Smith covered the New England Patriots and the NFL from 2001 to 2004 as a reporter for The Boston Globe. He then joined ESPN full-time in September 2004 as a senior writer for ESPN.com and an NFL Insider for SportsCenter and NFL Live. He also offered reporting and commentary on various ESPN and ESPN2 studio shows, as well as for ESPN Radio. Smith was an original correspondent for E:60, which launched in 2007.

In 2009, Smith transitioned to anchoring and guest hosting such programs as Mike & Mike, First Take, SportsNation, Outside the Lines, NFL Live, and College Football Live. From 2011 to 2014, he hosted Numbers Never Lie every weekday on ESPN2. He co-hosted ESPN SC6 with Jemele Hill as well as the weekly His & Hers Podcast on ESPN Radio and iTunes. Also, Smith was a regular panelist on ESPN's Around the Horn. Smith's tenure at ESPN covered 15 years; he left the network in 2019, after reaching a contract buyout agreement with the network.

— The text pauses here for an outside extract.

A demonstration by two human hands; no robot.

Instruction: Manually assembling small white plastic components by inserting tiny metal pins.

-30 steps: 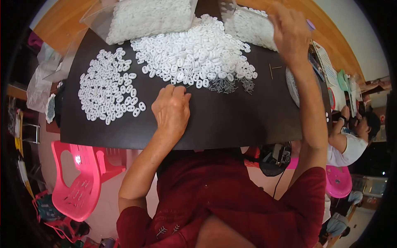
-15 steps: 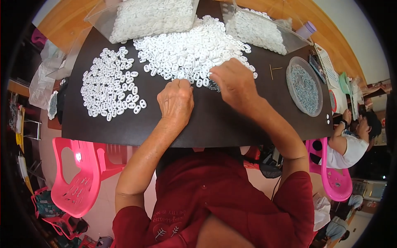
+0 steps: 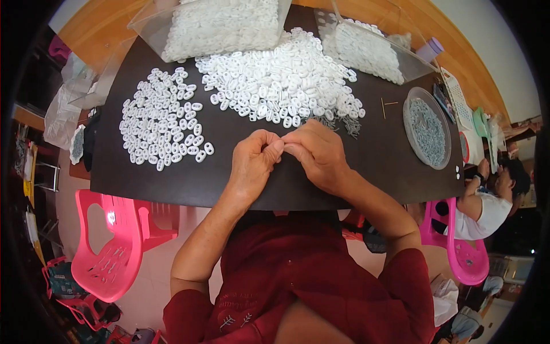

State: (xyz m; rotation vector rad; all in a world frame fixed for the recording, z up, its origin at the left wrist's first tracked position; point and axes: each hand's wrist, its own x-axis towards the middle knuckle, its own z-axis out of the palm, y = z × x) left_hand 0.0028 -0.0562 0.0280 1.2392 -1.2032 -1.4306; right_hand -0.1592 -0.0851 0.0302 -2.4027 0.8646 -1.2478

In August 2020, Smith co-founded Inflection Point Entertainment, a multimedia company.

He appeared in and served as an executive producer on the 2021 feature film, National Champions.

On September 14, 2020, Smith joined NBC Sports to co-host a new show with Michael Holley, Brother From Another, on Peacock.

In 2022, Amazon named Smith as a correspondent for Thursday Night Football.